(Dataset content)

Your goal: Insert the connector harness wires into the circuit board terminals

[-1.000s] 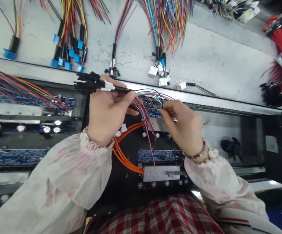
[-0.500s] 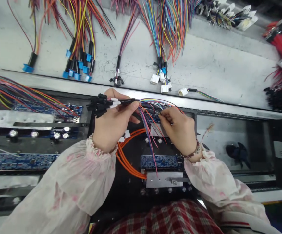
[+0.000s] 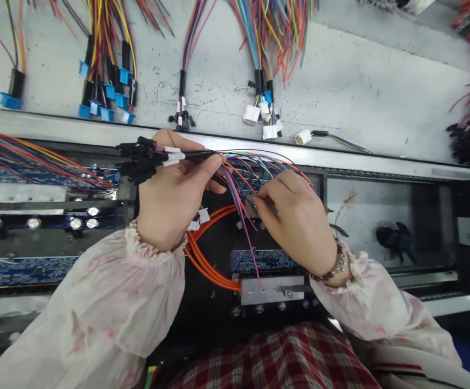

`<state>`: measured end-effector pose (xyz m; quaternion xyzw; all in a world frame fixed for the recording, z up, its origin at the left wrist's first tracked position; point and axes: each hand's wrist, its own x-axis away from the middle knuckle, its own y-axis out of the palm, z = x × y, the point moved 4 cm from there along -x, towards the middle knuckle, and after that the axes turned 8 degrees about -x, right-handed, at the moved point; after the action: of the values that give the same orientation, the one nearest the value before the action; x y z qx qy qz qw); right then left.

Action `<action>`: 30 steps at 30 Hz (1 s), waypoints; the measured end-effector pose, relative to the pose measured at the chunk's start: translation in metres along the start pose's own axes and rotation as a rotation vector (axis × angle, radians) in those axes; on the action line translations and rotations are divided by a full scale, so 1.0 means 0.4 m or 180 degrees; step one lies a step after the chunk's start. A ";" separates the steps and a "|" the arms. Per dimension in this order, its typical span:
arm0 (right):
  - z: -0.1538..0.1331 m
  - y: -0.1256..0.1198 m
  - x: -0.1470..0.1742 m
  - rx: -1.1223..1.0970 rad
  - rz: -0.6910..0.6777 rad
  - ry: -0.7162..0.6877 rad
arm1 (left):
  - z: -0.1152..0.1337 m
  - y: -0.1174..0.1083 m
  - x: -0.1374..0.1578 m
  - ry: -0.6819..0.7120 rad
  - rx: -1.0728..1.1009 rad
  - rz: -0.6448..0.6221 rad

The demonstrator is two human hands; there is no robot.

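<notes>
My left hand (image 3: 173, 197) is closed around a wire harness (image 3: 198, 155), thumb on top. From its left side stick out several black connectors (image 3: 137, 159) with white labels (image 3: 173, 156). Loose pink and purple wires (image 3: 237, 197) hang down beyond the thumb. An orange-red wire (image 3: 238, 175) stretches from that bundle to my right hand (image 3: 299, 216), whose thumb and index finger pinch it. Other coloured wires (image 3: 267, 158) arch behind toward a blue circuit board (image 3: 247, 188), partly hidden by my right hand.
Below lie another blue circuit board (image 3: 263, 261), a silver metal block (image 3: 271, 294) and thick orange cables (image 3: 202, 265). More boards (image 3: 35, 270) fill the left. A metal rail (image 3: 235, 145) borders a grey surface holding harnesses with blue connectors (image 3: 107, 113) and white connectors (image 3: 270, 131).
The view has shifted, with things on the bench appearing further left and higher. My right hand has taken the orange-red wire, which hung loose before. My left hand keeps its hold.
</notes>
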<state>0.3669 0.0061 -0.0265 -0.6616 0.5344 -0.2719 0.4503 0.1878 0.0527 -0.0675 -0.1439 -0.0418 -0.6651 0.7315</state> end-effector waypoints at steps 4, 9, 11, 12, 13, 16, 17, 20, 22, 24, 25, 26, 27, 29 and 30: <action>0.045 -0.042 0.023 0.0051 0.0283 0.0193 | 0.007 0.001 0.001 0.0099 0.0034 0.0060; 0.071 -0.053 0.027 0.0079 0.0776 0.0056 | 0.020 -0.008 0.006 0.0407 -0.0292 0.0045; 0.076 -0.038 0.021 0.0073 0.0749 0.0087 | 0.020 -0.011 0.006 0.0450 -0.0370 0.0025; 0.078 -0.031 0.019 0.0064 0.0719 0.0111 | 0.020 -0.011 0.006 0.0466 -0.0407 0.0026; 0.081 -0.025 0.018 0.0049 0.0709 0.0125 | 0.021 -0.012 0.006 0.0493 -0.0437 0.0046; 0.083 -0.018 0.018 -0.0021 0.0695 0.0095 | 0.028 -0.008 0.007 0.0484 -0.0487 0.0111; 0.083 -0.016 0.019 -0.0055 0.0670 0.0085 | 0.031 -0.007 0.007 0.0421 -0.0492 0.0138; 0.084 -0.011 0.019 -0.0173 0.0610 0.0110 | 0.035 -0.003 0.007 0.0154 -0.0463 0.0083; 0.086 -0.006 0.017 -0.0282 0.0611 0.0139 | 0.037 -0.003 0.007 0.0082 -0.0366 0.0035; 0.090 0.001 0.016 -0.0382 0.0593 0.0161 | 0.041 -0.007 0.008 0.0105 -0.0252 0.0044; 0.092 0.005 0.014 -0.0416 0.0583 0.0176 | 0.042 -0.008 0.008 0.0116 -0.0231 0.0056; 0.094 0.007 0.014 -0.0434 0.0581 0.0184 | 0.044 -0.009 0.009 0.0112 -0.0229 0.0057; 0.095 0.010 0.013 -0.0435 0.0575 0.0187 | 0.046 -0.008 0.010 0.0086 -0.0238 0.0036; 0.096 0.011 0.012 -0.0418 0.0554 0.0182 | 0.050 -0.004 0.011 0.0013 -0.0268 0.0020; 0.095 0.009 0.012 -0.0423 0.0535 0.0170 | 0.054 -0.004 0.011 -0.0006 -0.0278 0.0053</action>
<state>0.3986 0.0130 -0.0473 -0.6353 0.6166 -0.2147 0.4123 0.1894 0.0539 -0.0456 -0.1766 -0.0123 -0.6601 0.7300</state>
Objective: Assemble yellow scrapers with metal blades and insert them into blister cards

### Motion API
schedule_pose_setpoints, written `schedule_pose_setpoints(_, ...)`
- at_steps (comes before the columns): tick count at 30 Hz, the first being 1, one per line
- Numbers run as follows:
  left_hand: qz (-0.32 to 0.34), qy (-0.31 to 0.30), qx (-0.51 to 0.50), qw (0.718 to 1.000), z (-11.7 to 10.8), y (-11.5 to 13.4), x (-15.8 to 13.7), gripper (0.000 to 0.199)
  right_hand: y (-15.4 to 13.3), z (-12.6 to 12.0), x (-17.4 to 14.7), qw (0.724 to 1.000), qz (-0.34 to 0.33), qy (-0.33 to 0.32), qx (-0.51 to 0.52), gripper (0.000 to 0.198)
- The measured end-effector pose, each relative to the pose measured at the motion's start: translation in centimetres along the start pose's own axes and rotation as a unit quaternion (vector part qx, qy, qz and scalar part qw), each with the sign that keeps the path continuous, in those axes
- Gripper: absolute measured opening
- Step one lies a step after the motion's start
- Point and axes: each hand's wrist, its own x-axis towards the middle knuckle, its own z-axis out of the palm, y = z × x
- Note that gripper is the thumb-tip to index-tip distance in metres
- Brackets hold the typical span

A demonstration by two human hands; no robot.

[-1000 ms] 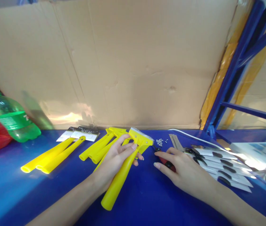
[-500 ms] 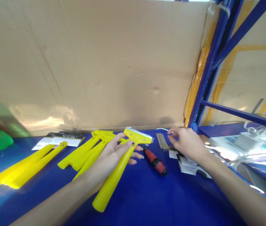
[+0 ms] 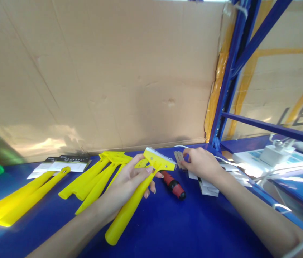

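Note:
My left hand grips a yellow scraper around its neck. The scraper's wide head points up and away, with a pale metal edge along its top, and its round handle slants down toward me. To the right, my right hand pinches at the flat grey-brown strips, which look like wrapped blades; how many are between the fingers is hidden. A red and black screwdriver lies between my hands, its far end partly covered by the scraper head and left fingers.
More yellow scrapers lie left of my left hand. Farther left, two yellow handles rest with black and white cards. White cards lie under my right forearm. A cardboard wall and blue rack post stand behind.
My right hand has moved left and down onto the grey-brown strips. The scraper stays in my left hand, its head tipped slightly. The view has shifted right.

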Motion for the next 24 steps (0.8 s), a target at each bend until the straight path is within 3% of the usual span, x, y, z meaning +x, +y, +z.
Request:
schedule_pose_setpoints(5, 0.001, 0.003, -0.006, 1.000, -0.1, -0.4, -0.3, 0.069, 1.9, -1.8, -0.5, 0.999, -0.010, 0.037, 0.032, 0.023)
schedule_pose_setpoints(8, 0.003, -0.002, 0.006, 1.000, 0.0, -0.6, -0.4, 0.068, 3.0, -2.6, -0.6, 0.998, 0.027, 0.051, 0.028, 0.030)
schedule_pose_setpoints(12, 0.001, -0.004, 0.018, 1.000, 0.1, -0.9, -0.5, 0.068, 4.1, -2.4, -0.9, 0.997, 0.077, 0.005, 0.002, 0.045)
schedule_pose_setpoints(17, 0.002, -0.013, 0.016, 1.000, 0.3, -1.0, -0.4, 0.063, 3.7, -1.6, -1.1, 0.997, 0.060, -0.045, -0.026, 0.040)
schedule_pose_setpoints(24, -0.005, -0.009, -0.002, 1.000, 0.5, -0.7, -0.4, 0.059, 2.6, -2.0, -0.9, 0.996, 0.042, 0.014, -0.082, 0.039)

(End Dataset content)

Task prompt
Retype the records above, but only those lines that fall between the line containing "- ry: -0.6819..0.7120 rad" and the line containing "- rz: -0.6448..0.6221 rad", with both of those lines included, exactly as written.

Exercise response
  - ry: -0.6819..0.7120 rad
  - rx: -1.0728..1.1009 rad
  - rz: -0.6448..0.6221 rad

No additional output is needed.